Work to complete — There is one span to output from the data below: the lines starting at the line with "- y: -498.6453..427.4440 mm" and ending at the line with "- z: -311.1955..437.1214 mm". Output it exactly, ends included, nothing more.

Entries shown —
··········

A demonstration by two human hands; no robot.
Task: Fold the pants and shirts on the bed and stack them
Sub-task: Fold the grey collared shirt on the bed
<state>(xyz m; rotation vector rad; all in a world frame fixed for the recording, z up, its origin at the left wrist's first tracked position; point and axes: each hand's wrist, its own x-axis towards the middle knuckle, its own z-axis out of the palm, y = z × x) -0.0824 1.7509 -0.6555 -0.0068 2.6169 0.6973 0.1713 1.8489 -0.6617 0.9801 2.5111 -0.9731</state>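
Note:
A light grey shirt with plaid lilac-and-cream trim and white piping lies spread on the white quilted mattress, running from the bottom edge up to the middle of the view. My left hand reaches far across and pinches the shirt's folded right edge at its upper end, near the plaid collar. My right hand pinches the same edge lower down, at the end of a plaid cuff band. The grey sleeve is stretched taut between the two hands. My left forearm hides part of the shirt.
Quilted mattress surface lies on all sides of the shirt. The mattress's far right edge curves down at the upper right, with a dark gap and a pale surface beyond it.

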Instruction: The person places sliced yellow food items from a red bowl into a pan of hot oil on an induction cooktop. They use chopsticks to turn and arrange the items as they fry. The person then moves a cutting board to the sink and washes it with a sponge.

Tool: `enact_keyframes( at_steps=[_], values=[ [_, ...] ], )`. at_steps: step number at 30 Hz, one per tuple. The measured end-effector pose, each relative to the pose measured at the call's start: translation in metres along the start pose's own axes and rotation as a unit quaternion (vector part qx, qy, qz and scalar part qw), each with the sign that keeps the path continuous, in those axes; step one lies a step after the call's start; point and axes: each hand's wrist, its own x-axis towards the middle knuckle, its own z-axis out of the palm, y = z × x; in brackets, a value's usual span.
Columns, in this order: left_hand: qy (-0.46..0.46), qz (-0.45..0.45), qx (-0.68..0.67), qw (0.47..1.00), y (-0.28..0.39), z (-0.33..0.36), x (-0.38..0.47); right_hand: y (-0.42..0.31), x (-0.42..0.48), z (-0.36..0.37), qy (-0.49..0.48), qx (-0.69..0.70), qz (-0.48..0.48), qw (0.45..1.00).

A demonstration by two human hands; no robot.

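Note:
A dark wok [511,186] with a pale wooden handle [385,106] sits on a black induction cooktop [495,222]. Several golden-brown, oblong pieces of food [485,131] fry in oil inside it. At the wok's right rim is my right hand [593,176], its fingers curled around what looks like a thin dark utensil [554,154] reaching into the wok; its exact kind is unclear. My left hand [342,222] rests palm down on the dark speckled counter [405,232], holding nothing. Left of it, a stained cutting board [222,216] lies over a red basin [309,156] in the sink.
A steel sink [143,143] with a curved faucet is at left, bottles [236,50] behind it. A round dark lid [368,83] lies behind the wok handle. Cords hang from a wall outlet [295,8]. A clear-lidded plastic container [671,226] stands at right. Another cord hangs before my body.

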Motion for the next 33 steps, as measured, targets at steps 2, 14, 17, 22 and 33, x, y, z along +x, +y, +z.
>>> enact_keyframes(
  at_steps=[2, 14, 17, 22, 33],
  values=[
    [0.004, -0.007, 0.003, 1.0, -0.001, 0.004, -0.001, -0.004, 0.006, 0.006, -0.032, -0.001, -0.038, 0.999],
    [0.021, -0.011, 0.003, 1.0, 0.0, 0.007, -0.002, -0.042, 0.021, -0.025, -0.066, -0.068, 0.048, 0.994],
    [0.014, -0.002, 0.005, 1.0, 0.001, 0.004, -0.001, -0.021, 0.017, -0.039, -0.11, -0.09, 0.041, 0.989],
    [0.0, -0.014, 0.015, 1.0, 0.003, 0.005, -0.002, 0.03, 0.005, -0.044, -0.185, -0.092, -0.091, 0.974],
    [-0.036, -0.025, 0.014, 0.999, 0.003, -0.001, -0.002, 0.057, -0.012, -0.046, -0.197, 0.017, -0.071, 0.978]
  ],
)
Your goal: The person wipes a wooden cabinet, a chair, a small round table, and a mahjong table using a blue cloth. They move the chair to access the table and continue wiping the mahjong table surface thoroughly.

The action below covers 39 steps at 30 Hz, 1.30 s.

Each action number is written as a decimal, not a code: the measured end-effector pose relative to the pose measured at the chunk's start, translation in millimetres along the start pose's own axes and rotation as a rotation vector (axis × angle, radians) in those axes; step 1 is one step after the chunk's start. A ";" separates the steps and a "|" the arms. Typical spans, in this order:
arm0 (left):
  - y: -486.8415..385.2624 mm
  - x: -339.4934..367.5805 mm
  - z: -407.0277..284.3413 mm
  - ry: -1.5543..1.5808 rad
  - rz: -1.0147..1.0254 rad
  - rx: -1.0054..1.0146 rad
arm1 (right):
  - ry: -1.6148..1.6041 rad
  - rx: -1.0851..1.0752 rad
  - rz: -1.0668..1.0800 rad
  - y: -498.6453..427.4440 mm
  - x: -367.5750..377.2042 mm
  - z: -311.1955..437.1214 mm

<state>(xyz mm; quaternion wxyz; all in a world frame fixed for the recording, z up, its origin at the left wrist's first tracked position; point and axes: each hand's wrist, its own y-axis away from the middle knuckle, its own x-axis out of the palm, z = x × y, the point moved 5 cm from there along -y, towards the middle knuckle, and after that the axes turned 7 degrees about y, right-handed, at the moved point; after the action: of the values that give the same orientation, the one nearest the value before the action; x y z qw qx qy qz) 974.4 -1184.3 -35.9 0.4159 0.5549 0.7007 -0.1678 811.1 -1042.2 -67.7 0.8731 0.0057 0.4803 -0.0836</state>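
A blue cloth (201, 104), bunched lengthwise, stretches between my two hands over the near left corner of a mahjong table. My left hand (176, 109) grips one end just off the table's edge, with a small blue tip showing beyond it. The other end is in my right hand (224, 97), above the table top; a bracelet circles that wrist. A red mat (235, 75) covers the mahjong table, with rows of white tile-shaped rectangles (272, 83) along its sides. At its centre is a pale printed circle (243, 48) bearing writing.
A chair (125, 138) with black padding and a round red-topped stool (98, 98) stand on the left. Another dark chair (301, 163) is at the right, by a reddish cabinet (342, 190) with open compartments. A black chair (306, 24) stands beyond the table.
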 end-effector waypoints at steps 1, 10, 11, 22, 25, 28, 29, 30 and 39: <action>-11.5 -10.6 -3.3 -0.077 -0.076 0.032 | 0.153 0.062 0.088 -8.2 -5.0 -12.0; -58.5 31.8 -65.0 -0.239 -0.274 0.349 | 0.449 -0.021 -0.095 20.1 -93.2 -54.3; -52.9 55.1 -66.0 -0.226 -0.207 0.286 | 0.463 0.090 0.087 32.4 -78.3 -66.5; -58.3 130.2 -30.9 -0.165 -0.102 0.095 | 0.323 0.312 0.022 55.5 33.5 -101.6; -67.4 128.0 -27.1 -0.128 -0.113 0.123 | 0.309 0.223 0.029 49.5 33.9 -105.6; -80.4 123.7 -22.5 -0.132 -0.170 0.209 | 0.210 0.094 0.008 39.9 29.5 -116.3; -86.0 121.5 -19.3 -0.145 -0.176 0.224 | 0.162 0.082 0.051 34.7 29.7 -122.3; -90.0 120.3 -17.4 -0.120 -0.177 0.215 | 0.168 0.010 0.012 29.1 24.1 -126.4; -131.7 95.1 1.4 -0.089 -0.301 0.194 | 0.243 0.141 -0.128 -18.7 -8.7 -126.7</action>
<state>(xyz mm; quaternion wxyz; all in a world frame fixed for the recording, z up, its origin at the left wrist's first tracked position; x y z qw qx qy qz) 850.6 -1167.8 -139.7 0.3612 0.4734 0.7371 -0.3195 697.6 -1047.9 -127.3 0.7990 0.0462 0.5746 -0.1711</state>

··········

Response area —
  - y: -498.6453..427.4440 mm
  - x: -367.5750..377.2042 mm
  - z: -311.1955..437.1214 mm

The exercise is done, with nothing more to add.